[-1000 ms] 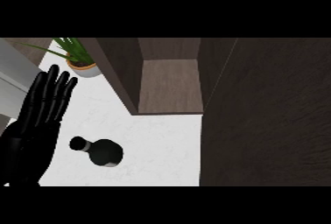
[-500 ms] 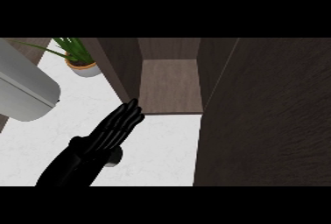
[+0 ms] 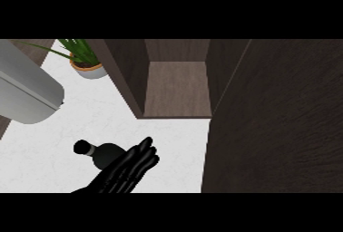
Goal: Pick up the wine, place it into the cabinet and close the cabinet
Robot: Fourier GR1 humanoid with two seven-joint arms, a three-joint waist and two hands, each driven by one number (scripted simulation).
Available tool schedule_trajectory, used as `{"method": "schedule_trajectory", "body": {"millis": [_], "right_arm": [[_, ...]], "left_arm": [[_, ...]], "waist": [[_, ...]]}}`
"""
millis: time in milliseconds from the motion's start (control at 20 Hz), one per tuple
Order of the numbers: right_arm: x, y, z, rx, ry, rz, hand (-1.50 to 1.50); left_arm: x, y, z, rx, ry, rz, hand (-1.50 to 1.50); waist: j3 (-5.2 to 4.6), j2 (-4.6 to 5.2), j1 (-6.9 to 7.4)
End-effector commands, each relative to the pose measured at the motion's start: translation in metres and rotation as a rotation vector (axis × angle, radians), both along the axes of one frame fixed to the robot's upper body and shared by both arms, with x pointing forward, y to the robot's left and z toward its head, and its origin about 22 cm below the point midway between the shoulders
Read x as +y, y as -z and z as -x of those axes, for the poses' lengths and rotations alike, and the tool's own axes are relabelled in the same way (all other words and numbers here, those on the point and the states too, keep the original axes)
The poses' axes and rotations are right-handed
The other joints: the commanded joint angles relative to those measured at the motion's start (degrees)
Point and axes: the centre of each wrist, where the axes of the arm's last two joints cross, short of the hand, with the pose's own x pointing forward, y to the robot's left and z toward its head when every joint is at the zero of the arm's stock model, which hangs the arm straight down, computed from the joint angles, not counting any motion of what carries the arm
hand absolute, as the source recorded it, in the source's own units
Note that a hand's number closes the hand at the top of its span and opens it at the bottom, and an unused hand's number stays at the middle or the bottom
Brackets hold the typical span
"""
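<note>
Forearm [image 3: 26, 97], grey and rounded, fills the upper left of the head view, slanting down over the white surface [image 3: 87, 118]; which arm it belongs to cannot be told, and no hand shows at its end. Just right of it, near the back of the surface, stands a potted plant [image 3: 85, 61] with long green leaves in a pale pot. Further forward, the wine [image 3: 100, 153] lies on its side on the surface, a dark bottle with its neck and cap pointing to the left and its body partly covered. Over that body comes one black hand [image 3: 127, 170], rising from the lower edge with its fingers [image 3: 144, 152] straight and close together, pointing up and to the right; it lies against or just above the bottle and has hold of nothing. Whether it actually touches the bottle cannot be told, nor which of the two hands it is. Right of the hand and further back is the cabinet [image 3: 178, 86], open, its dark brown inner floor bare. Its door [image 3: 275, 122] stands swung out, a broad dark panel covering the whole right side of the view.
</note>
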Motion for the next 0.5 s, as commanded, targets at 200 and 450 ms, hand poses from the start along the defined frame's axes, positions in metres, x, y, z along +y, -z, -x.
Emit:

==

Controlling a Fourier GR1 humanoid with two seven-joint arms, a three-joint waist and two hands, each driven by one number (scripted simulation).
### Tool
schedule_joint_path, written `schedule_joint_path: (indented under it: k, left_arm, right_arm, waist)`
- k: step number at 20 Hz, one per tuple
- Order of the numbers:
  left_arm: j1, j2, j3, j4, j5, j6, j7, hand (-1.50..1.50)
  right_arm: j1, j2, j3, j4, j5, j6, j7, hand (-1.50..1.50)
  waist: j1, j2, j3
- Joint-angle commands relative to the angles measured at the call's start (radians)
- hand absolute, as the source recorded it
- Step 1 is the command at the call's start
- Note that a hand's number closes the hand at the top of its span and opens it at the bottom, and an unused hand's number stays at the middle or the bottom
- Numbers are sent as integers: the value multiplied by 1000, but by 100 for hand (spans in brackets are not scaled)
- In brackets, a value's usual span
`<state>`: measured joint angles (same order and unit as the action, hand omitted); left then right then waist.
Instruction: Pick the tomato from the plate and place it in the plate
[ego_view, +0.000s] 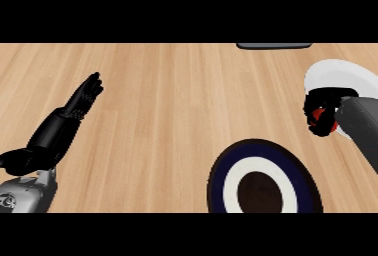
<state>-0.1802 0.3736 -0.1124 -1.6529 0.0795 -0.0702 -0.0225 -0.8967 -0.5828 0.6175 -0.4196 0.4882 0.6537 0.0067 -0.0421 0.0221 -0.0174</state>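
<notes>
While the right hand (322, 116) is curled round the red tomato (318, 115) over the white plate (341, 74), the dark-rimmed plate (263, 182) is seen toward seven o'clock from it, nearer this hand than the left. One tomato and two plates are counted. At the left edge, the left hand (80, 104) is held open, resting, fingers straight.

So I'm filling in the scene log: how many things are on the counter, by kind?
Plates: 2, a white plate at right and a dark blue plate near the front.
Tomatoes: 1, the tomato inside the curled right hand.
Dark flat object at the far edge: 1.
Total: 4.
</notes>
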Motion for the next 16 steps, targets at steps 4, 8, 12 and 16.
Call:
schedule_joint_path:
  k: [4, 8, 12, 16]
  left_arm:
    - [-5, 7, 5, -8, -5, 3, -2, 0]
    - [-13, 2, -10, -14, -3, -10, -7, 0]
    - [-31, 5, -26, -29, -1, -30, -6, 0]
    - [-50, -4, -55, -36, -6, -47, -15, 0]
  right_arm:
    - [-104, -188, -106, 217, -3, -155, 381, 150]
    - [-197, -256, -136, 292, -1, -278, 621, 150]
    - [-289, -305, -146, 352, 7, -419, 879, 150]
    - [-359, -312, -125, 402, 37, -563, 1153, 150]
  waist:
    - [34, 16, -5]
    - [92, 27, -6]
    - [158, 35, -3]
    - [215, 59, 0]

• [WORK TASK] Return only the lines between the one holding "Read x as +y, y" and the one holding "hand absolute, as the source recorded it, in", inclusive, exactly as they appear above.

• [OUTPUT FOR THIS TASK]
Read x as +y, y as -z and z as -x of those axes, for the poses' lengths and rotations alike, and the tool's own axes are relabelled in the same way (all other words and numbers here, those on the point and the states too, keep the original axes)
The poses' axes and rotations are right-handed
The other joints: the commanded joint angles relative to those measured at the motion's start (degrees)
Point and axes: the centre of each wrist, where the axes of the arm's last two joints cross, short of the hand, with the pose's own x pointing forward, y to the robot's left and z toward its head when every joint is at the zero of the arm's stock model, which hangs the arm straight down, computed from the joint angles, not counting any motion of what carries the arm
hand absolute, as the source recorded it, in the source's own units

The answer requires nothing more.